The problem, at face value, is clear, visceral and enormous, but solutions have very much remained theoretical in reality. The task of cleaning the Great Pacific Garbage Patch, an area comprising two mass collections of debris converging and bound by the North Pacific Subtropical Gyre, is the antithesis of simple. The eight years of construction and prototype testing, coupled with the millions of dollars invested in The Ocean Cleanup’s strategies to combat and monetise ocean waste is illustrative of the obstacles arising from such a venture[1]. Now, for the first time, Boyan Slat’s decade-long passion has met the realms of tangibility, in what is the first successful system for the extraction of an 80,000 tonne, 1.6 million square kilometre-wide plastic depository[2].
With some 2.41 million tonnes of buoyant, resilient plastics entering the world’s oceans through rivers each year, much of this makes its way to the five existent ocean gyres. The Great Pacific Garbage Patch is bigger than France; it is a waste reservoir comprised of combined global inaction, irresponsible consumerism, and flawed waste management[3]. These plastics, of which around half persist at the marine surface, transported by converging currents and finally mass accumulating, pose a threat to ever-dwindling marine life and the food chains which balance entire marine and non-marine ecosystems, all whilst perfectly illustrating our world’s continued plastic waste crisis.
Scuba diving in Greece in 2013, Slat was shocked to see more plastic in the waters than fish. Disbelief transformed to decisive action and, some eight years on, the project is ready to rid the patch of waste[4]. Coined ‘Jenny’, the project is the very first successful large scale ocean clean-up system of its kind. A half-mile long, funnelled, U-Shape installation, guided by two boats, catches large and small debris from the seawater, before taking it ashore for recycling.

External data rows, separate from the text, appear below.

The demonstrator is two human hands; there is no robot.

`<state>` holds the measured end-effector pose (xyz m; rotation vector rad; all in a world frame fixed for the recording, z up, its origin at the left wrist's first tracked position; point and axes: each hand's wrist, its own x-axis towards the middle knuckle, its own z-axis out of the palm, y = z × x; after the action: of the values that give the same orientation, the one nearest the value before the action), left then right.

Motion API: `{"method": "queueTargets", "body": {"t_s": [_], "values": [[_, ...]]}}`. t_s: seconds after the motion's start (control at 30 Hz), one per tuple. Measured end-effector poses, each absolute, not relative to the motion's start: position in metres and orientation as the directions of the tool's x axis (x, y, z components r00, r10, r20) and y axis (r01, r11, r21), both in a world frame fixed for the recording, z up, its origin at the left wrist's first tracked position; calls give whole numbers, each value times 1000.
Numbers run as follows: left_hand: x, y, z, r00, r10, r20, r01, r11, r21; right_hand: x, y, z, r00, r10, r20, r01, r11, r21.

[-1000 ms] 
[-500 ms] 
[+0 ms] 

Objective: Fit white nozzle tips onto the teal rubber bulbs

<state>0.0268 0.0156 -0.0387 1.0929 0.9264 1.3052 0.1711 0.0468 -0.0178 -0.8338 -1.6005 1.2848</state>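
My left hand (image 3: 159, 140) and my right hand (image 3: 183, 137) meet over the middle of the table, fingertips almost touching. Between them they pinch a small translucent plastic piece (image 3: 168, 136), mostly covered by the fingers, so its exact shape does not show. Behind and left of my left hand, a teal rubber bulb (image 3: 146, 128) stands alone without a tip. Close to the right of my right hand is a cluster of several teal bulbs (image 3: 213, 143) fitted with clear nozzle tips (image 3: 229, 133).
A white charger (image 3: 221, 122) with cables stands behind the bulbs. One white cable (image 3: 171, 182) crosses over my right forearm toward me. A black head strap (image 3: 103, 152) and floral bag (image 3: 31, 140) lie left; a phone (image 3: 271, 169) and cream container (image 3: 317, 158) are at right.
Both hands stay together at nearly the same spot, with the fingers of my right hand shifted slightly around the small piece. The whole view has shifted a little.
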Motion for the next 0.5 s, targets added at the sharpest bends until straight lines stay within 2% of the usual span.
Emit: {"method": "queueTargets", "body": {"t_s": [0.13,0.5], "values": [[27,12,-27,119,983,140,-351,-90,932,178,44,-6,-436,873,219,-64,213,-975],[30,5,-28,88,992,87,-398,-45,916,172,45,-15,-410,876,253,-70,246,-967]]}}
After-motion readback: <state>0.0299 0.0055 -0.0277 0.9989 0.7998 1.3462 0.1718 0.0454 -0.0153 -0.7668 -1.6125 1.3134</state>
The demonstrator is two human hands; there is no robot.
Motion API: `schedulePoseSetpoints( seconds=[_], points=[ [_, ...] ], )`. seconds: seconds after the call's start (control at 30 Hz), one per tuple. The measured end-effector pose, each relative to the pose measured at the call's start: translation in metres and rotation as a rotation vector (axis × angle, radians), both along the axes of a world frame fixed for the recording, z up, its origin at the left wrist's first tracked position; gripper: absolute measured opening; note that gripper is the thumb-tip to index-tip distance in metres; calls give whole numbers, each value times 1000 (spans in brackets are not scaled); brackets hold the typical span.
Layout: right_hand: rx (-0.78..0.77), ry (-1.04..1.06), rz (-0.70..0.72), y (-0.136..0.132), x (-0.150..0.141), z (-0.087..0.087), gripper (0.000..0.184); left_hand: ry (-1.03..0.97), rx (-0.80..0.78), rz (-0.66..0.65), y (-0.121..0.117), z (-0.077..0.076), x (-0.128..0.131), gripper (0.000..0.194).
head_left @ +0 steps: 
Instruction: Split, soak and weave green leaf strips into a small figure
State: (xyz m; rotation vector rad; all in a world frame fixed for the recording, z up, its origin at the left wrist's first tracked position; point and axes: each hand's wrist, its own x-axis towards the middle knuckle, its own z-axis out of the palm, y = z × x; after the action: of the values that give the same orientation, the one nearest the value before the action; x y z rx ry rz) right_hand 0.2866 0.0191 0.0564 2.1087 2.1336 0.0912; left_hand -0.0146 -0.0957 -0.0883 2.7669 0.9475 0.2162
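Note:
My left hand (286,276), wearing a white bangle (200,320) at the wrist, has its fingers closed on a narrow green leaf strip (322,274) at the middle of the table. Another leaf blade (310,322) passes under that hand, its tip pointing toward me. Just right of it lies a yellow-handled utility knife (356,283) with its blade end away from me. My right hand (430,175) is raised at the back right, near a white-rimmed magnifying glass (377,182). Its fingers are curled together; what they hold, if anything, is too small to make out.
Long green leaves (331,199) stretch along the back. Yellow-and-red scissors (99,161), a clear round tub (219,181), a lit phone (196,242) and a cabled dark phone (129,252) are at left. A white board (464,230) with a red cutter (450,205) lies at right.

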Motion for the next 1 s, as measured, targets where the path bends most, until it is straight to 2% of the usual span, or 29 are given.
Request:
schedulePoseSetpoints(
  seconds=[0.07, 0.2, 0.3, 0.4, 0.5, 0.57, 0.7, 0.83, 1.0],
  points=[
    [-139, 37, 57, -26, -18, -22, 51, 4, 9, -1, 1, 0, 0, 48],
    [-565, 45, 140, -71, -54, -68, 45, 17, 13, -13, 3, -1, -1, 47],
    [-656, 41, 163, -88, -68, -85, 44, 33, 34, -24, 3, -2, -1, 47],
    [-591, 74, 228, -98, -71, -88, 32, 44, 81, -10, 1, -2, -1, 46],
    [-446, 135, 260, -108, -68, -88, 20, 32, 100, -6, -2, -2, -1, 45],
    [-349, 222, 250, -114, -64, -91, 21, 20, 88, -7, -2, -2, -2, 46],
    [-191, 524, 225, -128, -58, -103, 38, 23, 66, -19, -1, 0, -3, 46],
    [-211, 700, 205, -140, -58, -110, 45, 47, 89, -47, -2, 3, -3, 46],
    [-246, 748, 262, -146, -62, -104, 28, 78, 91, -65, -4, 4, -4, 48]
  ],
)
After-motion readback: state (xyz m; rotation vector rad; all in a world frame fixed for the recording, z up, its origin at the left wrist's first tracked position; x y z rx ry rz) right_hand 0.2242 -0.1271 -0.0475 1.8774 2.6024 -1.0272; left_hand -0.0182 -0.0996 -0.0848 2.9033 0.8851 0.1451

In Jenny’s final test run, the team found the system scooped 19,841 pounds of debris from the Great Pacific Garbage Patch[5]. For the first time, The Ocean Cleanup has attained a true glimpse of tangibility; its goal of removing ninety percent of floating ocean plastic by 2040[6]. With such hope for the prospective success of the project, this venture is not without its criticisms, however.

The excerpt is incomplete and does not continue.